**WHAT THE EXERCISE ASKS:** Repeat the lines below exactly as written, please, from the line with "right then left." to the line with "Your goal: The", both lines included, and no others.
━━ MATERIAL TO PROCESS ━━
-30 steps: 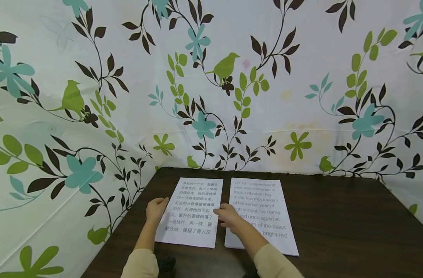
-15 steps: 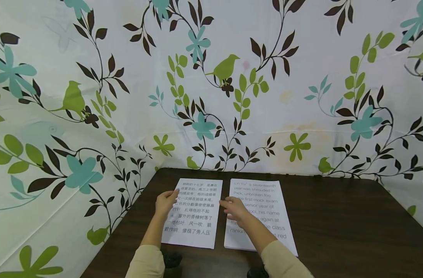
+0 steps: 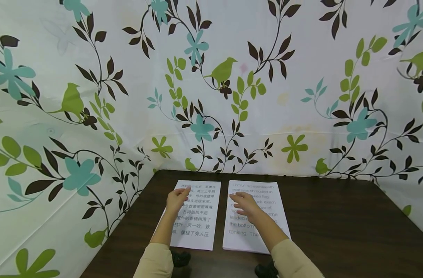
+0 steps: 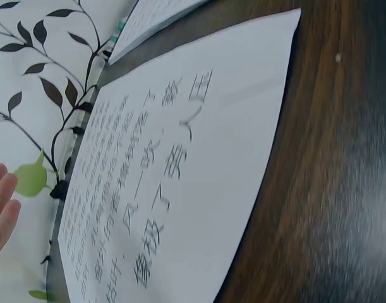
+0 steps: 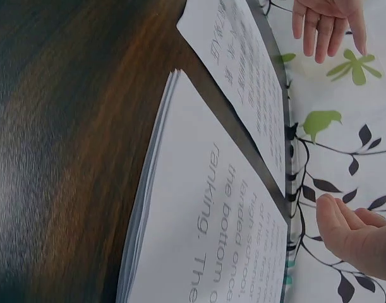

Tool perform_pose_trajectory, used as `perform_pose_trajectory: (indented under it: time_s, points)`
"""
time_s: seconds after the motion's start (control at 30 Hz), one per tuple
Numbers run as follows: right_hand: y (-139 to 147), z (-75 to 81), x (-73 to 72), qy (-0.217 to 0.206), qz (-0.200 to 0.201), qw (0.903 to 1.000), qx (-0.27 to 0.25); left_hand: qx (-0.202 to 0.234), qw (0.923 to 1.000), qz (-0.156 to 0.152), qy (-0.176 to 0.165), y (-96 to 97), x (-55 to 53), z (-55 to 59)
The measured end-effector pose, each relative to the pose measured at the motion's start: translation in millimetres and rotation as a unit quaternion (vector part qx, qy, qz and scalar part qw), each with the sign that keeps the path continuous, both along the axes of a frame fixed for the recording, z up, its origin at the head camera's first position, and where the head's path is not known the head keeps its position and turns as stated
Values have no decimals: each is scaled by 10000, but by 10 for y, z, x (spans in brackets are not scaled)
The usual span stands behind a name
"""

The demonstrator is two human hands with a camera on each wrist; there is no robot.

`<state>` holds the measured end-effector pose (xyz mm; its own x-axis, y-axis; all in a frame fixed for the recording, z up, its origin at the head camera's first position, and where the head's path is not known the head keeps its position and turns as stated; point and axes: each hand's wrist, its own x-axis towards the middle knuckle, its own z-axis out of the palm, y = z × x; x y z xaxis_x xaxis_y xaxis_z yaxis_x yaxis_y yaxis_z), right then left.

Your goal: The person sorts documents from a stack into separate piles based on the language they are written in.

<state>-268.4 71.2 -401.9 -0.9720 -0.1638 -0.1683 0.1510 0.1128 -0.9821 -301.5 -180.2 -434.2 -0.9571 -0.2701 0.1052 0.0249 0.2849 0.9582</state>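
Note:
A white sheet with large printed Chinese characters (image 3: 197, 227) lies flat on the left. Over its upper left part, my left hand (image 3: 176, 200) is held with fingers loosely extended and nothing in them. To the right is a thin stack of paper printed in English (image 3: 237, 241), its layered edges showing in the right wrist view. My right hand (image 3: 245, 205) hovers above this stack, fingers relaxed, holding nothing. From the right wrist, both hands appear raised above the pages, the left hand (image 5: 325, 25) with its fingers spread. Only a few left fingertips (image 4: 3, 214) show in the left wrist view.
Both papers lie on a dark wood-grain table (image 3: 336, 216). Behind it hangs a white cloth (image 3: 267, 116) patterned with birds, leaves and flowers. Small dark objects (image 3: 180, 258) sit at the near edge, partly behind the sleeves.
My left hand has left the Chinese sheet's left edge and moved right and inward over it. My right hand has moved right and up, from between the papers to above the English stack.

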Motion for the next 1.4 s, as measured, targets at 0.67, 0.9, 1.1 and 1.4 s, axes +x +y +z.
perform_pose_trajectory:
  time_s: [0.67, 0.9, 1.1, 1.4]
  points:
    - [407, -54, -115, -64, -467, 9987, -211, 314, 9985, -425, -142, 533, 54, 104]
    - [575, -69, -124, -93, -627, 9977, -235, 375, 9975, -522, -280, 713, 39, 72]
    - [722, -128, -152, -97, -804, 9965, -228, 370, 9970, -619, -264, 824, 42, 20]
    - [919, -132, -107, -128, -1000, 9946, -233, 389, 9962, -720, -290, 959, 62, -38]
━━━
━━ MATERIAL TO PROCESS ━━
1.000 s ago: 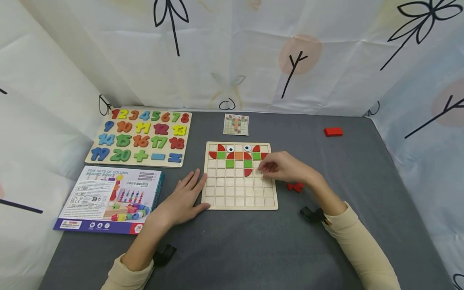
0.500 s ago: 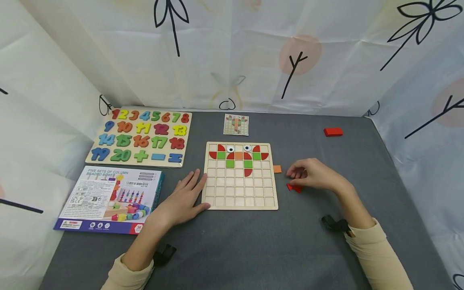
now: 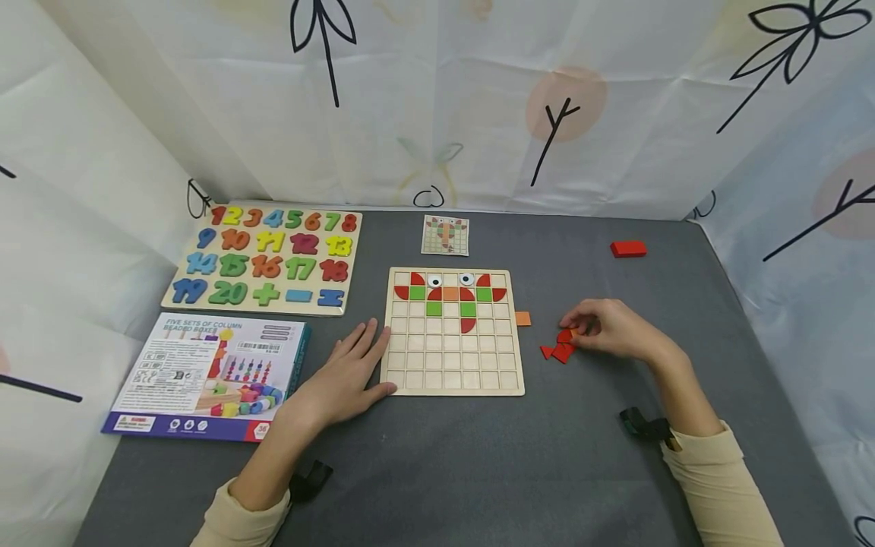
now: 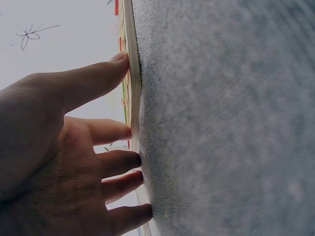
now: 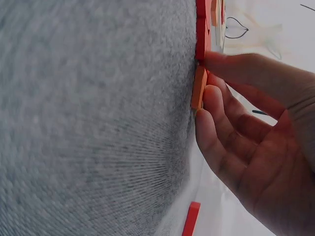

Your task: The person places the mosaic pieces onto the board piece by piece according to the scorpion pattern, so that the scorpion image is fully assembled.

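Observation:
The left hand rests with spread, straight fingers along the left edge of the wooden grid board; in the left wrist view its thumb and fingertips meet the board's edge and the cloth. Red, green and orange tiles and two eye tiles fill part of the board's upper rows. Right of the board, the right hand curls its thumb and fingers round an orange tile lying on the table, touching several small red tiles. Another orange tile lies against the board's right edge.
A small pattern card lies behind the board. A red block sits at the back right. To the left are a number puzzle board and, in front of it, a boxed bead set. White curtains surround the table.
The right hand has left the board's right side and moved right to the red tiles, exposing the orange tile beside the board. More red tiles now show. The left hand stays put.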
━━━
**EXERCISE RESULT:**
`<state>` holds the measured end-effector pose (xyz mm; its own x-axis, y-axis; all in a frame fixed for the recording, z up, its origin at the head camera's first position, and where the head's path is not known the head keeps its position and turns as stated; point and axes: each hand's wrist, its own x-axis towards the middle knuckle, its own z-axis out of the palm, y = z × x; x y z xaxis_x xaxis_y xaxis_z yaxis_x yaxis_y yaxis_z), right then left.

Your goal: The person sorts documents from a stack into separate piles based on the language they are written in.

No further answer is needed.